WORK TO BE COMPLETED
Give back the entire listing below, unaltered.

SOURCE MATERIAL

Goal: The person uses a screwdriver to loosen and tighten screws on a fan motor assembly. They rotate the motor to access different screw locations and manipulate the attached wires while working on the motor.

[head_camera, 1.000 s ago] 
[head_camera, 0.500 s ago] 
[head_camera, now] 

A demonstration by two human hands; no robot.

REPLY
Goal: The person uses a screwdriver to loosen and tighten screws on a fan motor assembly. They rotate the motor to access different screw locations and manipulate the attached wires while working on the motor.

[head_camera, 1.000 s ago] 
[head_camera, 0.500 s ago] 
[head_camera, now] 

A demonstration by two human hands; no robot.

No more work is needed on this exercise.